この公園は高台にあるので街の夜景がみえる。とても綺麗でお気に入りの場所。

「楽しかったなー」

「そうだね」

「ねぇ、咲子はどういうのしたい?」

「…えっ?」

「やっぱりそういうのって、女性の夢とかあるでしょ?」

「…紀一さん?」

それって、まさか…

「ん?」

「あ、あの…、それって」

紀一さんは笑顔で

「俺は咲子の花嫁姿見れれば何でもいいけどね」

「!?」

「俺の奥さんになってください」

そういって指輪を持っている紀一さん。

「これ、はめていい?」

「…」

言葉が出ない。

「咲子?」

私の顔を覗く

「俺、咲子なしなんてこの先考えられないよ」

「…俺の奥さんになってくれるよね?」

「は、はい…」

手をとられて、指輪をはめてくれた。

「結婚式を出席した人ってさ、そのあと自分も結婚したいって思う人が多いんだって!だから、今のチャンスを生かしてプロポーズしたずるいやつです!」

そういって苦笑する紀一さん。

なるほど、確かに凄い結婚したいと思ってる。なんかずるいタイミング。

でも…

私はギュッと抱き締めていた。

「ありがとうございます」

私を選んでくれたことに、感謝いっぱい。


1ヶ月後

「えっ?」

母は目を見開き、父は言葉を失ってる。

「本当に咲子?」

「…うん」

それと同時に母が大泣きする。

「はじめまして、坂木といます。突然失礼します。咲子さんと結婚の許しを頂き伺わせて頂きました」

「…そ、そうですか。ありがとうございます」

娘が結婚することなんて諦めてた両親。それかまさかという感じなんだろう。両親は感極まって涙が止まらないでいた。

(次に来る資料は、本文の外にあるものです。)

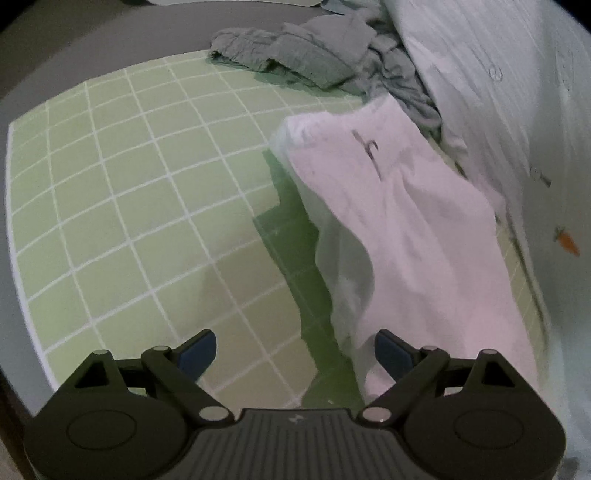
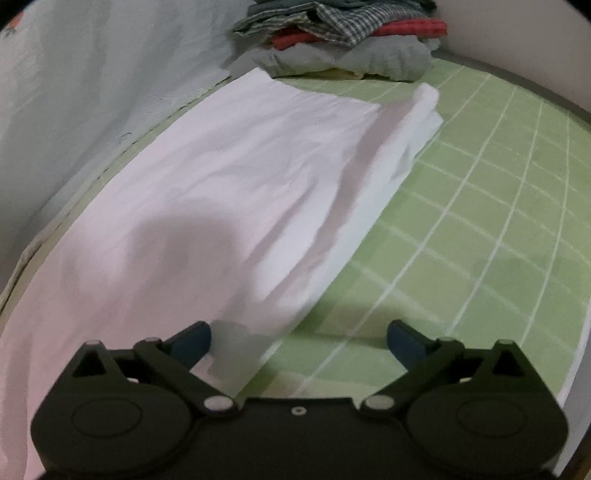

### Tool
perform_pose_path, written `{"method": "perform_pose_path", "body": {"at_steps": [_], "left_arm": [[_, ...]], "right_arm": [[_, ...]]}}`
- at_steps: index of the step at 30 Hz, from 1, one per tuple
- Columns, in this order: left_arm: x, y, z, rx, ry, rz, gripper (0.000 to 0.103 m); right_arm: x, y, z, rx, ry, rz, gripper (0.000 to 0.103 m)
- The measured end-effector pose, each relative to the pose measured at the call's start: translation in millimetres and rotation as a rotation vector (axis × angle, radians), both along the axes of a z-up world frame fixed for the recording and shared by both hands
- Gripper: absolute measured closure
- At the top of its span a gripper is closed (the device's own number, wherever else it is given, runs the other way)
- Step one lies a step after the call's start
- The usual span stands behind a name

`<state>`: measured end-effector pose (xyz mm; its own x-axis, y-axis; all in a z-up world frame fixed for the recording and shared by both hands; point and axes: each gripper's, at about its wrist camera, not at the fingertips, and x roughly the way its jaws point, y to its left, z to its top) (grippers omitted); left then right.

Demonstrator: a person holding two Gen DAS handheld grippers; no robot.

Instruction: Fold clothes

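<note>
A white garment (image 1: 406,229) lies folded into a long strip on the green grid mat (image 1: 129,184). Its left edge is lifted and rumpled, with a dark shadow on the mat beside it. My left gripper (image 1: 295,350) is open, its right finger (image 1: 391,352) over the garment's near corner and its left finger above bare mat. In the right wrist view the same white garment (image 2: 229,177) runs away from me, with a thicker fold along its right side. My right gripper (image 2: 299,341) is open wide over the garment's near right edge, not gripping it.
Crumpled grey-green clothes (image 1: 295,55) lie at the mat's far edge. A person's pale buttoned shirt (image 1: 517,110) with a carrot print fills the right side. A stack of folded clothes (image 2: 343,33) sits beyond the garment. The mat (image 2: 498,221) shows bare squares on the right.
</note>
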<state>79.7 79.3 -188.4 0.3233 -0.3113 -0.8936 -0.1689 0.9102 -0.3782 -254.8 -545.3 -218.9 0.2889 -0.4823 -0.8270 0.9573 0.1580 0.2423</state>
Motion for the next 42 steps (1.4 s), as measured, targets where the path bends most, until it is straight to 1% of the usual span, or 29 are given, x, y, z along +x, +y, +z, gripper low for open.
{"method": "perform_pose_path", "body": {"at_steps": [3,6,8,11,15,16,18,21,24,27,28,29,30,31,32,33,34,35,37,39,42], "left_arm": [[12,6,-2,-0.027,-0.015,-0.031,0.008],[27,7,-5,-0.042,-0.027,-0.053,0.006],[38,8,-9,-0.059,-0.027,-0.069,0.006],[53,6,-15,-0.062,-0.022,-0.102,0.005],[71,3,-25,-0.062,-0.018,-0.136,0.002],[74,2,-26,-0.066,-0.015,-0.142,0.000],[80,-2,-27,-0.058,-0.026,-0.173,0.000],[84,-5,-27,-0.041,-0.053,-0.219,0.000],[85,-9,-26,-0.026,-0.076,-0.227,0.000],[82,-14,-25,-0.006,-0.126,-0.239,0.002],[82,-14,-25,-0.007,-0.143,-0.243,0.012],[81,-13,-24,-0.017,-0.157,-0.246,0.031],[80,-12,-24,-0.039,-0.163,-0.244,0.044],[81,-13,-24,-0.060,-0.158,-0.232,0.053],[80,-14,-24,-0.052,-0.156,-0.214,0.060],[80,-16,-22,-0.034,-0.162,-0.206,0.064],[79,-19,-19,-0.005,-0.177,-0.207,0.071],[78,-20,-16,0.010,-0.186,-0.198,0.075],[76,-19,-10,0.016,-0.191,-0.171,0.078],[74,-16,-4,0.041,-0.211,-0.138,0.080],[71,-13,9,0.099,-0.254,-0.130,0.082]], "right_arm": [[13,16,1,0.009,-0.014,0.006,0.000],[29,36,2,0.006,-0.004,0.042,0.000],[42,51,1,-0.010,0.037,0.071,0.000],[60,70,-1,-0.030,0.109,0.104,0.000],[73,88,-4,-0.051,0.161,0.115,0.000],[74,90,-4,-0.049,0.165,0.107,0.000],[74,86,-5,-0.043,0.160,0.081,0.000],[79,85,-7,-0.045,0.179,0.059,0.000],[83,85,-7,-0.040,0.196,0.035,0.000],[86,83,-7,-0.025,0.206,0.029,0.000],[87,83,-7,-0.020,0.210,0.028,0.000],[88,82,-7,-0.014,0.213,0.027,0.000],[88,81,-7,-0.009,0.215,0.028,0.000],[89,80,-6,-0.003,0.217,0.030,0.000],[89,78,-6,0.000,0.217,0.032,0.000],[90,77,-6,0.001,0.217,0.036,0.000],[90,76,-6,0.001,0.218,0.041,0.000],[90,75,-6,0.003,0.217,0.046,0.000],[86,73,-5,0.013,0.202,0.059,0.000],[81,72,-4,0.028,0.183,0.074,0.000],[72,72,3,0.064,0.132,0.087,0.000]]}}
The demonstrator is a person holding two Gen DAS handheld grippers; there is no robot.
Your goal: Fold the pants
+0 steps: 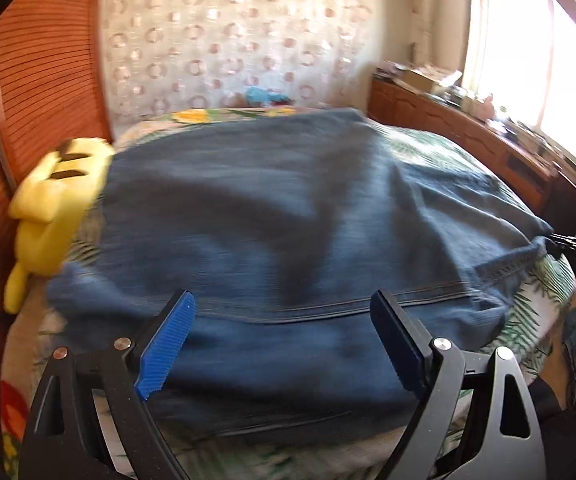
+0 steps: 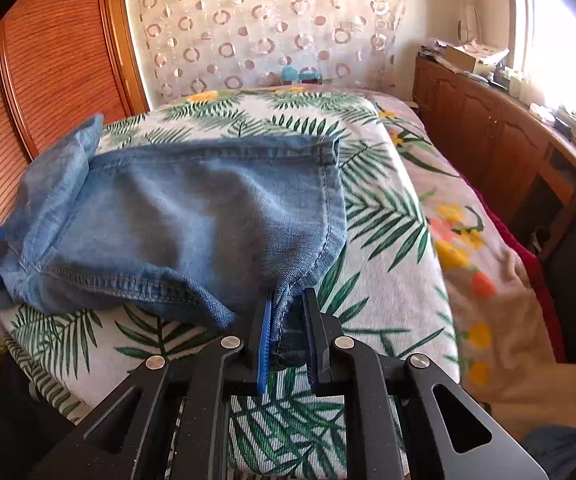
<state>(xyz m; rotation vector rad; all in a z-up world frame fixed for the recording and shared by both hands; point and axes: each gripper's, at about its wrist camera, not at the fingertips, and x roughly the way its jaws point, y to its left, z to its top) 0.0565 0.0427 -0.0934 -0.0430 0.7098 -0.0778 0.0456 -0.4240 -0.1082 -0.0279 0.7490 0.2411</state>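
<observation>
Bedroom, leaf-print bed (image 2: pixel 388 248). Jeans (image 2: pixel 192 216) lie mid-frame on it. Your right tool (image 2: pixel 286 340) pinches the near denim corner; left tool (image 1: pixel 284 344) gapes empty over the cloth. Grab the opposite corner first, then lift both evenly.

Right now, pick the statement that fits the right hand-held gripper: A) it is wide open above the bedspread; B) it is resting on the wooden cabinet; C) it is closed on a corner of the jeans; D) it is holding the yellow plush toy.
C: in the right wrist view the right hand-held gripper has its pads pinched on a denim corner of the jeans.
</observation>
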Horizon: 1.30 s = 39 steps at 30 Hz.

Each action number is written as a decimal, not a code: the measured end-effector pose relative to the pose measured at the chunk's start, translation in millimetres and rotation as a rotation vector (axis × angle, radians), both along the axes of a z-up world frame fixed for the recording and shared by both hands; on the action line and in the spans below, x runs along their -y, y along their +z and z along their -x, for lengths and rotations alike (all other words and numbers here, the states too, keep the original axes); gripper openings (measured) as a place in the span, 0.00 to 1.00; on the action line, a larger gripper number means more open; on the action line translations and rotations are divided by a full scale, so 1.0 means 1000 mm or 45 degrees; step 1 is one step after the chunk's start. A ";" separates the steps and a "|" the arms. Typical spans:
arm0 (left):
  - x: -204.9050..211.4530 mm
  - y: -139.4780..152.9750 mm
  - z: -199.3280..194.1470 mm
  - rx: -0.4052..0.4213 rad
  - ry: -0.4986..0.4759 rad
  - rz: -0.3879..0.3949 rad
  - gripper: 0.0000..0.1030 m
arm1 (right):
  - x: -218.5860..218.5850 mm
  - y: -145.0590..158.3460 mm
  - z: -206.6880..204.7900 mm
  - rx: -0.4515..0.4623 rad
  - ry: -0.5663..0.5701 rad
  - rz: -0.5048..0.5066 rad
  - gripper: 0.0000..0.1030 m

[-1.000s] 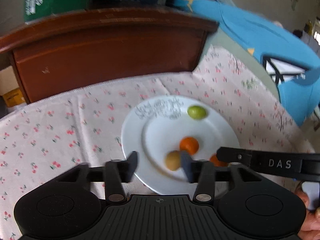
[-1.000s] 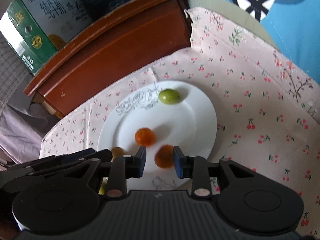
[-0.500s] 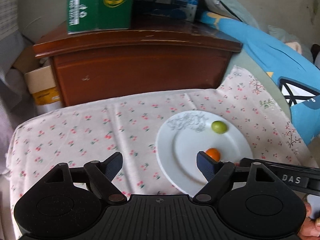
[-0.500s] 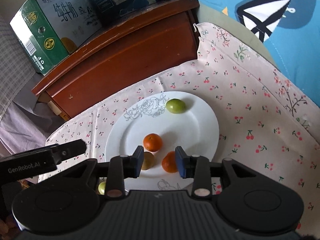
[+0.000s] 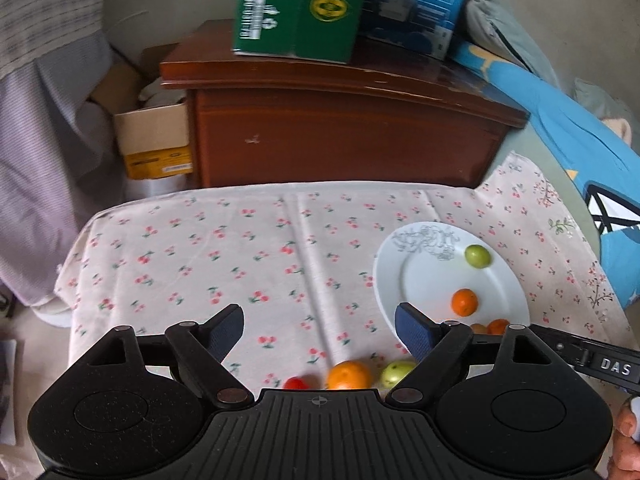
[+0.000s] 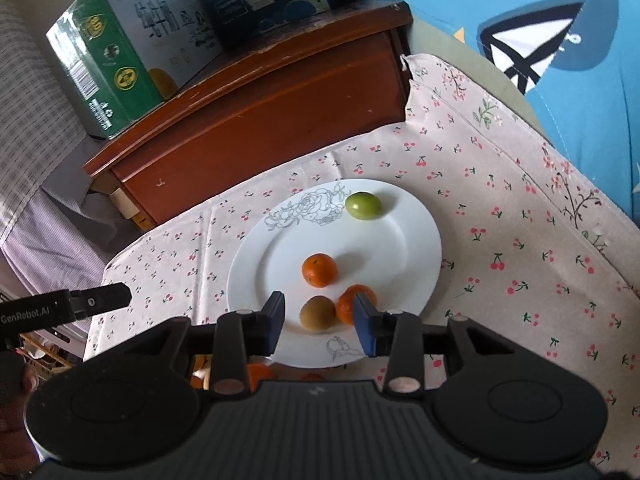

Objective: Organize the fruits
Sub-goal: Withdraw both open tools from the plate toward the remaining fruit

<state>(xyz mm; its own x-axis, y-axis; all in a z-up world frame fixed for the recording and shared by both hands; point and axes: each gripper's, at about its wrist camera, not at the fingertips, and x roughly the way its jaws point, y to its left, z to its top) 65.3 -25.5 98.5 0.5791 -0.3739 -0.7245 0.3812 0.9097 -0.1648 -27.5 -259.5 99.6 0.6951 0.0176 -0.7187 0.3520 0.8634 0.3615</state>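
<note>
A white plate point(image 6: 416, 240) on the cherry-print cloth holds a green fruit point(image 6: 363, 206), an orange mandarin point(image 6: 319, 269), a brown kiwi point(image 6: 317, 313) and a second mandarin point(image 6: 352, 302). My right gripper point(image 6: 319, 324) hovers open and empty over the plate's near rim, above the kiwi. My left gripper point(image 5: 319, 330) is wide open and empty, left of the plate point(image 5: 516, 292). Below it on the cloth lie an orange point(image 5: 349, 375), a green fruit point(image 5: 396, 372) and a small red fruit point(image 5: 296, 383).
A dark wooden cabinet point(image 5: 340, 132) stands behind the table, with a green carton point(image 5: 300, 8) and a blue box point(image 5: 416, 4) on top. A cardboard box point(image 5: 154, 140) sits to its left. Blue bedding point(image 6: 560, 40) lies at the right.
My left gripper has pulled back and left from the plate and opened wide, bringing the loose fruits on the cloth into view. My right gripper has backed away a little from the plate.
</note>
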 end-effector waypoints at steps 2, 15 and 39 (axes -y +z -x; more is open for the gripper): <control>-0.006 0.000 0.000 -0.001 0.022 -0.006 0.82 | -0.002 0.001 0.002 0.003 0.008 0.008 0.38; -0.031 -0.011 0.015 0.006 0.049 -0.086 0.82 | -0.013 0.001 0.031 -0.005 0.007 -0.009 0.38; -0.033 -0.057 0.025 0.010 -0.030 -0.168 0.80 | -0.061 -0.030 0.059 -0.098 0.163 0.014 0.38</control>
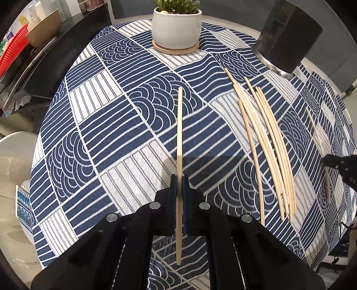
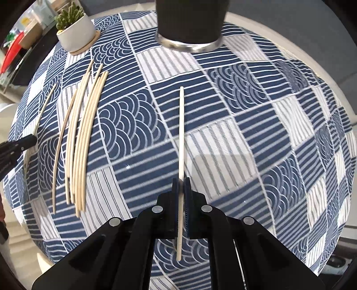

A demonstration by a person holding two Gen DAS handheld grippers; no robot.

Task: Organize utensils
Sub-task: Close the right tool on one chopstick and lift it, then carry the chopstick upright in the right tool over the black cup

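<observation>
The left gripper [image 1: 179,178] is pressing its two black jaws tight on one pale wooden chopstick [image 1: 179,125], with almost no gap between them. The stick is running straight away from the jaws, above the blue and white patterned tablecloth [image 1: 107,125]. The right gripper [image 2: 181,181] is doing the same: its jaws are closed on a second pale wooden chopstick [image 2: 181,125], which is also pointing forward over the cloth.

The landmark here is the dark cylindrical holder with a shiny metal base ring [image 2: 189,20]. In the right wrist view this holder is standing directly beyond the tip of the held stick, well apart from it. In the left wrist view the same holder [image 1: 287,38] is sitting far to the upper right, and its open top is not visible in either view.

The loose bundle of pale chopsticks [image 1: 267,142] is lying on the cloth on the near side of the holder, between the two grippers. The right wrist view is showing this bundle [image 2: 82,138] at the left of the holder.

The white ceramic pot with a small green cactus on a round wooden coaster [image 1: 177,29] is standing to the left of the holder, near the far edge of the table. Only the left wrist view is showing a red plastic basket [image 1: 13,53] clearly, further left than the pot.
</observation>
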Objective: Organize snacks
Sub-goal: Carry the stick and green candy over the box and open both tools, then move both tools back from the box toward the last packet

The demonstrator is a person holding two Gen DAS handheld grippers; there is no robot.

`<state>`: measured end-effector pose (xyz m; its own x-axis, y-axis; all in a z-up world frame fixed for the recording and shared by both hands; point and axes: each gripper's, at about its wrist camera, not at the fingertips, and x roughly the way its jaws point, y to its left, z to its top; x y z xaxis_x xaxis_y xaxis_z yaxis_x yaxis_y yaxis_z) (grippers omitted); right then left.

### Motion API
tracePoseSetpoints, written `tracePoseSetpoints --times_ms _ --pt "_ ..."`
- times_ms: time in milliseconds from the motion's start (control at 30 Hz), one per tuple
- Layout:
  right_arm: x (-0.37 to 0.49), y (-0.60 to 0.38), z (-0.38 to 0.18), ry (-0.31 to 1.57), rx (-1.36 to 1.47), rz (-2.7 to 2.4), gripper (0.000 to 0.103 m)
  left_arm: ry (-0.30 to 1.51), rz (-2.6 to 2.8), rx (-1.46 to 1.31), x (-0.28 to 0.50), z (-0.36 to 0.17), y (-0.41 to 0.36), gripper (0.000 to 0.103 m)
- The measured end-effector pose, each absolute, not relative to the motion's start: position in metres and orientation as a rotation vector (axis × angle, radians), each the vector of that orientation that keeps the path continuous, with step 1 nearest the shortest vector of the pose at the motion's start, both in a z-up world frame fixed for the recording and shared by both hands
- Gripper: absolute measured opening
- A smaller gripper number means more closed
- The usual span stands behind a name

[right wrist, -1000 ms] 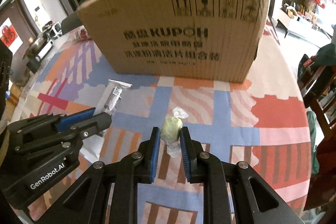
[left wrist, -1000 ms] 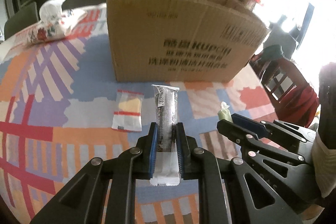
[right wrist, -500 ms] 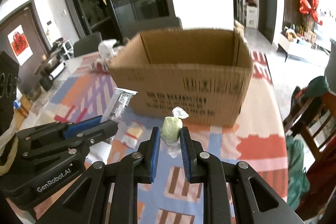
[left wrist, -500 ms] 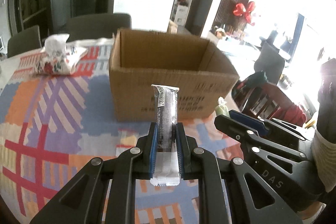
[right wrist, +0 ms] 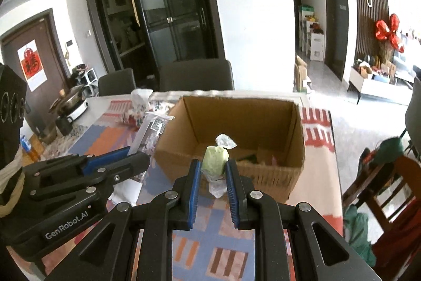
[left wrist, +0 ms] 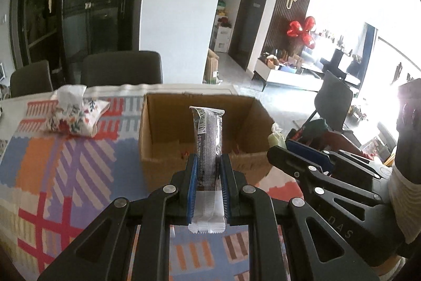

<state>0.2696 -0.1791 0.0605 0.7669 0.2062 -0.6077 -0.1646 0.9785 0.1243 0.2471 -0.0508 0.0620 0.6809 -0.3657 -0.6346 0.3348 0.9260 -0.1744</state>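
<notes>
Height is what has changed: a second ago both cameras faced the box's printed side from low over the table, and now they look over its rim, with both snacks off the cloth. That probably puts the carry stage nearly done, with the drop into the box (left wrist: 168, 128) next.

Left gripper (left wrist: 208, 186) is closed almost fully on a long wrapped bar (left wrist: 209, 138), clamped near its lower end so most of the wrapper stands up past the fingertips, in front of the box opening. Right gripper (right wrist: 213, 173) is likewise nearly closed, pinching a small green sweet (right wrist: 214, 162) in clear wrap, its twisted end poking up. Each gripper shows at the edge of the other's view, so they hang side by side.

Some packets already seem to lie inside the box, though they are too dim to name. A tissue pack (left wrist: 75, 115) sits on the table (left wrist: 52, 165) left of the box.
</notes>
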Motion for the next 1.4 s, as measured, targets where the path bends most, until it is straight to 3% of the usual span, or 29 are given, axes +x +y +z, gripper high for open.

「聞いてるかもしれませんが、娘は事故で顔を怪我してまして」

「はい。私はその手術を一緒に担当してまして」

「そ、そうなんですか!」

父がビックリして

ありがとうございます!と何度も頭を下げる両親。

坂木さんも

「頭をあげてください!私は怪我をされてる咲子さんと出会い、咲子の心の優しさにひかれました。咲子さんはとても心の綺麗な方です。彼女と出会えてよかったです」

ヤバイ!私も泣きそう…

私は手術をした経緯を説明し、そしてあんな形で出ていったとはいえ、両親はずっと心配してくれてたことを実感したことを感謝した。



「咲子」

実家を出たあと、名前を呼んで手を出されたので私は手を繋いだ。

嬉しそうな彼の顔をみると幸せで…、何度も死のうと思ったこともあったけど、生きててよかった。